• **Task statement**: Leave out the pictures and return every entry exactly as it appears.
--- Stored data ---
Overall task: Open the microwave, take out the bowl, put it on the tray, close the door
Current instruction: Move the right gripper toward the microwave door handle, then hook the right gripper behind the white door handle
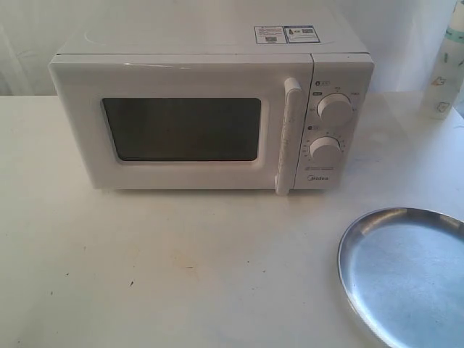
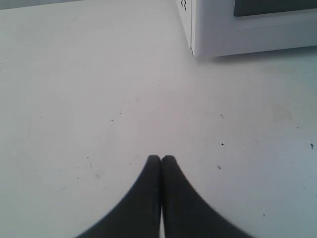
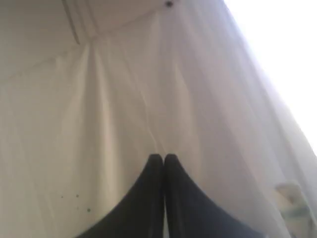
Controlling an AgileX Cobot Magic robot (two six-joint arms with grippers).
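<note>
Two black grippers show only in the wrist views, and both are pinched tight with nothing between their fingertips. The left gripper point(image 2: 161, 158) hovers above the bare white table point(image 2: 74, 99), facing the near left corner of the microwave point(image 2: 218, 34). The right gripper point(image 3: 164, 156) points at a white draped curtain point(image 3: 124, 99), away from the things on the table.

In the exterior view the white microwave stands at the far middle of the table. Its door point(image 1: 181, 130) is fully closed, with the tall white handle point(image 1: 288, 138) at the door's right edge, just left of two round dials. The bowl cannot be seen; it is presumably inside, but the dark window shows nothing clearly. The silver tray point(image 1: 413, 275) lies empty at the near right, partly cut off by the frame edge. A pale bottle point(image 1: 446, 69) stands at the far right.

No step appears done. Opening the door comes first: a gripper would need to part its fingers, reach the handle and pull it outward, swinging the door leftward.
</note>
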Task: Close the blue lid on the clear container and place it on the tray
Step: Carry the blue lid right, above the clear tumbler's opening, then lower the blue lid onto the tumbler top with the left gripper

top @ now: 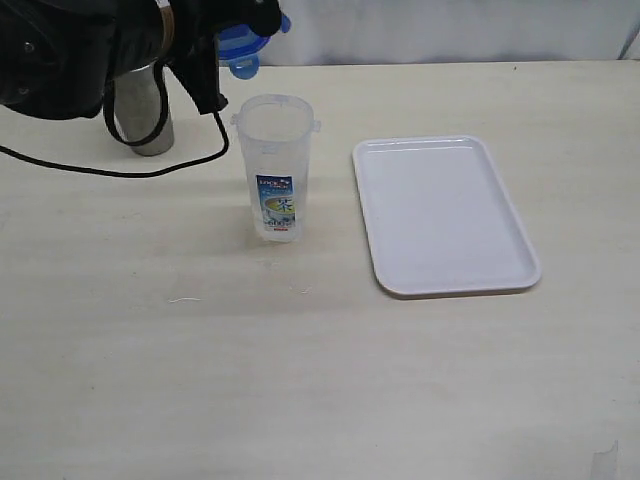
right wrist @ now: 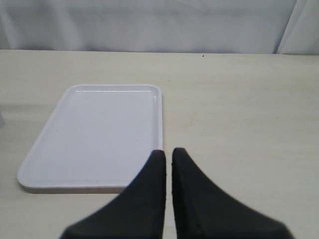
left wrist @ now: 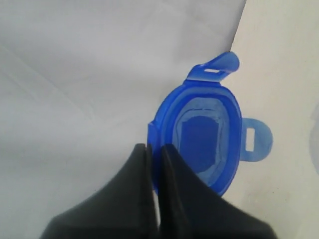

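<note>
blue lid (left wrist: 199, 139) translucent plastic – tray (top: 445, 215) glossy white

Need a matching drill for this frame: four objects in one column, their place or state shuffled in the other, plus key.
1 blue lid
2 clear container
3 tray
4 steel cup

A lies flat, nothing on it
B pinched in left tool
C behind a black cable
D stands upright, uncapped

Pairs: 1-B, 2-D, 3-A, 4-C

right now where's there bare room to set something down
Bare: the whole tray, the table in front of it and the clear container, and the gap between those two. Crowded: far left corner, with the steel cup, black cable and held blue lid.
</note>
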`<state>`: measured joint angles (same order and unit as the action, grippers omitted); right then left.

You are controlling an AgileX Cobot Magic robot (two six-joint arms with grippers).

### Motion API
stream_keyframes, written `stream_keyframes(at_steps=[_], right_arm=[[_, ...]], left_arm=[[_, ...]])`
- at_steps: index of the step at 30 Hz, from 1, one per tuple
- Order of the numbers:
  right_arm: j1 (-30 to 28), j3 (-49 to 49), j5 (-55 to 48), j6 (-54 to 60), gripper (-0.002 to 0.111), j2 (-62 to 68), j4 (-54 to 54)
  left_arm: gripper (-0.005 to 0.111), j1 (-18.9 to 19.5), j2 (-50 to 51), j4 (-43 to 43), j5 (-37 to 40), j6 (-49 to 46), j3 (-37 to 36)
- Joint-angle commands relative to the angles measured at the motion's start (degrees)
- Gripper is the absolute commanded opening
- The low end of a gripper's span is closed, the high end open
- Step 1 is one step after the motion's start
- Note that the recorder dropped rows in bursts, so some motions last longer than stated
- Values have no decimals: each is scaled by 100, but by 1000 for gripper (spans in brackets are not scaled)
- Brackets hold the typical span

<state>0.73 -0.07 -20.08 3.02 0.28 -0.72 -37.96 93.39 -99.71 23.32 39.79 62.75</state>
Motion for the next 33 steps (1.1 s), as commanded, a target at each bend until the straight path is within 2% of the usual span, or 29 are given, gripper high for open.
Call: stream_keyframes(at_steps=[1,7,14,20,23,33], right_arm=[[9,7,23,42,5,-28,-15],[9,7,23,42,5,-28,-15],[9,7,23,42,5,-28,-15],[9,7,23,42,5,-28,-15],[9,7,23,42,5,-28,-15],[9,7,23,42,5,-28,-15]], left_arm=[[0,-6,-7,-23,-288,110,27],[0,-34,-44,48,-287,100,-27],[0,-537,-139,186,63,-79,-200],[0,-812,-139,312,408,-162,-200],[0,-961,-139,616,504,-648,-200],[0,-1004,-139,1350,667,-1312,-210]])
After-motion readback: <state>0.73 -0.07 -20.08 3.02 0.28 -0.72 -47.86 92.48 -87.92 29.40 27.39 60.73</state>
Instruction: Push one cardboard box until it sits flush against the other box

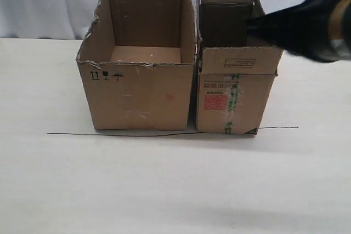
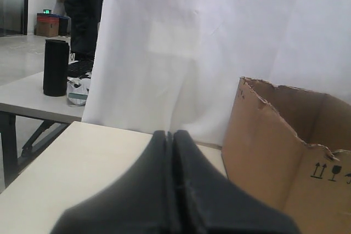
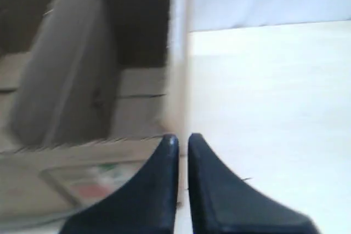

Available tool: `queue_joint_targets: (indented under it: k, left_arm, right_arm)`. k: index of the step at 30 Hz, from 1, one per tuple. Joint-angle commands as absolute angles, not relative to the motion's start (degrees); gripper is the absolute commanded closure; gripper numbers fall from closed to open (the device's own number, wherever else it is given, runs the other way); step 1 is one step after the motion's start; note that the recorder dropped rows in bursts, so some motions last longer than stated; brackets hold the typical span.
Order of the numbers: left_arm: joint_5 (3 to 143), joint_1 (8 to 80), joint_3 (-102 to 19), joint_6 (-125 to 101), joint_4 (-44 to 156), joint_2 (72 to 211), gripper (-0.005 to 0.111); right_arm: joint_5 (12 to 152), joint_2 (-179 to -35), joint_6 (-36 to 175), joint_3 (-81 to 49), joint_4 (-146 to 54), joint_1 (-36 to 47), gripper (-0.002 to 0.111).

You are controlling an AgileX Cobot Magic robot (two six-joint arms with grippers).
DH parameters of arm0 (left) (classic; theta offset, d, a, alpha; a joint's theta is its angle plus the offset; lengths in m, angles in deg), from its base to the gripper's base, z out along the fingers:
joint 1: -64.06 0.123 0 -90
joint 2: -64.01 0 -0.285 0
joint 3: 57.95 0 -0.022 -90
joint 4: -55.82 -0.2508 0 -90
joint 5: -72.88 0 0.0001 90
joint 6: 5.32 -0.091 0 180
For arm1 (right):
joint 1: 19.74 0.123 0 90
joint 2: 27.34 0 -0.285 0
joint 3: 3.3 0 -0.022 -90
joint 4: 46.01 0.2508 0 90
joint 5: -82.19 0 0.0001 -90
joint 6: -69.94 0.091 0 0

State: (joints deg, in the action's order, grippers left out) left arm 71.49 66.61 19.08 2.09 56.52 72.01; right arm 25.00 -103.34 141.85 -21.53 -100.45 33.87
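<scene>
The narrow cardboard box (image 1: 236,100), with its red label and green tape stripe, stands right beside the wider torn-rimmed other box (image 1: 140,97). Their near walls meet at the top, and only a thin dark slit shows lower down. My right gripper (image 1: 255,24) comes in blurred from the upper right, at the narrow box's right top edge. In the right wrist view this gripper (image 3: 182,138) is shut and empty, over the cardboard box (image 3: 66,102) rim. My left gripper (image 2: 170,134) is shut and empty, apart from the other box (image 2: 285,152). It is out of the exterior view.
A thin black line (image 1: 137,134) runs along the table under the boxes' front edges. A white curtain (image 1: 49,4) hangs behind the table. The left wrist view shows a black cylinder (image 2: 56,67) on a separate table.
</scene>
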Motion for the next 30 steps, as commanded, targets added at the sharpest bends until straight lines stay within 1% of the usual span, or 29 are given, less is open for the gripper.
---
• **Reply**:
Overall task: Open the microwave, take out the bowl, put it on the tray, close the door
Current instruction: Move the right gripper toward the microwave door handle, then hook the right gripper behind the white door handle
Controlling an AgileX Cobot Magic robot (two six-joint arms with grippers).
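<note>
Two black grippers show only in the wrist views, and both are pinched tight with nothing between their fingertips. The left gripper point(image 2: 161, 158) hovers above the bare white table point(image 2: 74, 99), facing the near left corner of the microwave point(image 2: 218, 34). The right gripper point(image 3: 164, 156) points at a white draped curtain point(image 3: 124, 99), away from the things on the table.

In the exterior view the white microwave stands at the far middle of the table. Its door point(image 1: 181, 130) is fully closed, with the tall white handle point(image 1: 288, 138) at the door's right edge, just left of two round dials. The bowl cannot be seen; it is presumably inside, but the dark window shows nothing clearly. The silver tray point(image 1: 413, 275) lies empty at the near right, partly cut off by the frame edge. A pale bottle point(image 1: 446, 69) stands at the far right.

No step appears done. Opening the door comes first: a gripper would need to part its fingers, reach the handle and pull it outward, swinging the door leftward.
</note>
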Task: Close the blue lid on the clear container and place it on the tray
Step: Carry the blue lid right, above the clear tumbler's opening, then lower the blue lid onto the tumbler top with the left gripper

top @ now: 
right wrist @ now: 
left wrist @ now: 

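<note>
blue lid (left wrist: 199, 139) translucent plastic – tray (top: 445, 215) glossy white

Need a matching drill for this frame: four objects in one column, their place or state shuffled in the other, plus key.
1 blue lid
2 clear container
3 tray
4 steel cup

A lies flat, nothing on it
B pinched in left tool
C behind a black cable
D stands upright, uncapped

Pairs: 1-B, 2-D, 3-A, 4-C

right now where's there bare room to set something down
Bare: the whole tray, the table in front of it and the clear container, and the gap between those two. Crowded: far left corner, with the steel cup, black cable and held blue lid.
</note>
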`<state>`: measured joint angles (same order and unit as the action, grippers omitted); right then left.

You are controlling an AgileX Cobot Magic robot (two six-joint arms with grippers).

### Motion API
stream_keyframes, written `stream_keyframes(at_steps=[_], right_arm=[[_, ...]], left_arm=[[_, ...]])`
- at_steps: index of the step at 30 Hz, from 1, one per tuple
- Order of the numbers:
  right_arm: j1 (-30 to 28), j3 (-49 to 49), j5 (-55 to 48), j6 (-54 to 60), gripper (-0.002 to 0.111), j2 (-62 to 68), j4 (-54 to 54)
  left_arm: gripper (-0.005 to 0.111), j1 (-18.9 to 19.5), j2 (-50 to 51), j4 (-43 to 43), j5 (-37 to 40), j6 (-49 to 46), j3 (-37 to 36)
- Joint-angle commands relative to the angles measured at the motion's start (degrees)
- Gripper is the absolute commanded opening
- The low end of a gripper's span is closed, the high end open
- Step 1 is one step after the motion's start
- Note that the recorder dropped rows in bursts, so some motions last longer than stated
- Values have no decimals: each is scaled by 100, but by 1000 for gripper (spans in brackets are not scaled)
- Brackets hold the typical span

<state>0.73 -0.07 -20.08 3.02 0.28 -0.72 -37.96 93.39 -99.71 23.32 39.79 62.75</state>
Motion for the next 33 steps (1.1 s), as commanded, a target at each bend until the straight path is within 2% of the usual span, or 29 are given, gripper high for open.
Call: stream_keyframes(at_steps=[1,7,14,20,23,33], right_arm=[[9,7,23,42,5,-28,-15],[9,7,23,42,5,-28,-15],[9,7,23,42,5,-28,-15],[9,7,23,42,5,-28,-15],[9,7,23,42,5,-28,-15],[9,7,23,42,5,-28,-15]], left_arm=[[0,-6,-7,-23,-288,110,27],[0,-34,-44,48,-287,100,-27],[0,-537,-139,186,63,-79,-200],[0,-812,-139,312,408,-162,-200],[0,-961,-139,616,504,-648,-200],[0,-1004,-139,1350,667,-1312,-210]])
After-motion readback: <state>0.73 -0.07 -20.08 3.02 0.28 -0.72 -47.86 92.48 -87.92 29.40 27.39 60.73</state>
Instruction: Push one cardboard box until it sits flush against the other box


Available tool: `queue_joint_targets: (indented under it: k, left_arm, right_arm)`. k: index of the step at 30 Hz, from 1, one per tuple. Joint-angle commands as absolute angles, not relative to the motion's start (degrees); gripper is the absolute commanded closure; gripper numbers fall from closed to open (the device's own number, wherever else it is given, runs the other way); step 1 is one step after the motion's start; note that the recorder dropped rows in bursts, so some motions last longer than stated; brackets hold the typical span.
Order of the numbers: left_arm: joint_5 (3 to 143), joint_1 (8 to 80), joint_3 (-102 to 19), joint_6 (-125 to 101), joint_4 (-44 to 156), joint_2 (72 to 211), gripper (-0.005 to 0.111); right_arm: joint_5 (12 to 152), joint_2 (-179 to -35), joint_6 (-36 to 175), joint_3 (-81 to 49), joint_4 (-146 to 54), joint_1 (-36 to 47), gripper (-0.002 to 0.111).

You are controlling an AgileX Cobot Magic robot (two six-joint arms with grippers).
DH parameters of arm0 (left) (classic; theta offset, d, a, alpha; a joint's theta is its angle plus the offset; lengths in m, angles in deg), from its base to the gripper's base, z out along the fingers:
joint 1: -64.06 0.123 0 -90
joint 2: -64.01 0 -0.285 0
joint 3: 57.95 0 -0.022 -90
joint 4: -55.82 -0.2508 0 -90
joint 5: -72.88 0 0.0001 90
joint 6: 5.32 -0.091 0 180
For arm1 (right):
joint 1: 19.74 0.123 0 90
joint 2: 27.34 0 -0.285 0
joint 3: 3.3 0 -0.022 -90
joint 4: 46.01 0.2508 0 90
joint 5: -82.19 0 0.0001 -90
joint 6: -69.94 0.091 0 0

State: (joints deg, in the action's order, grippers left out) left arm 71.49 66.61 19.08 2.09 56.52 72.01; right arm 25.00 -103.34 141.85 -21.53 -100.45 33.87
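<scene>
The narrow cardboard box (image 1: 236,100), with its red label and green tape stripe, stands right beside the wider torn-rimmed other box (image 1: 140,97). Their near walls meet at the top, and only a thin dark slit shows lower down. My right gripper (image 1: 255,24) comes in blurred from the upper right, at the narrow box's right top edge. In the right wrist view this gripper (image 3: 182,138) is shut and empty, over the cardboard box (image 3: 66,102) rim. My left gripper (image 2: 170,134) is shut and empty, apart from the other box (image 2: 285,152). It is out of the exterior view.
A thin black line (image 1: 137,134) runs along the table under the boxes' front edges. A white curtain (image 1: 49,4) hangs behind the table. The left wrist view shows a black cylinder (image 2: 56,67) on a separate table.
</scene>
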Motion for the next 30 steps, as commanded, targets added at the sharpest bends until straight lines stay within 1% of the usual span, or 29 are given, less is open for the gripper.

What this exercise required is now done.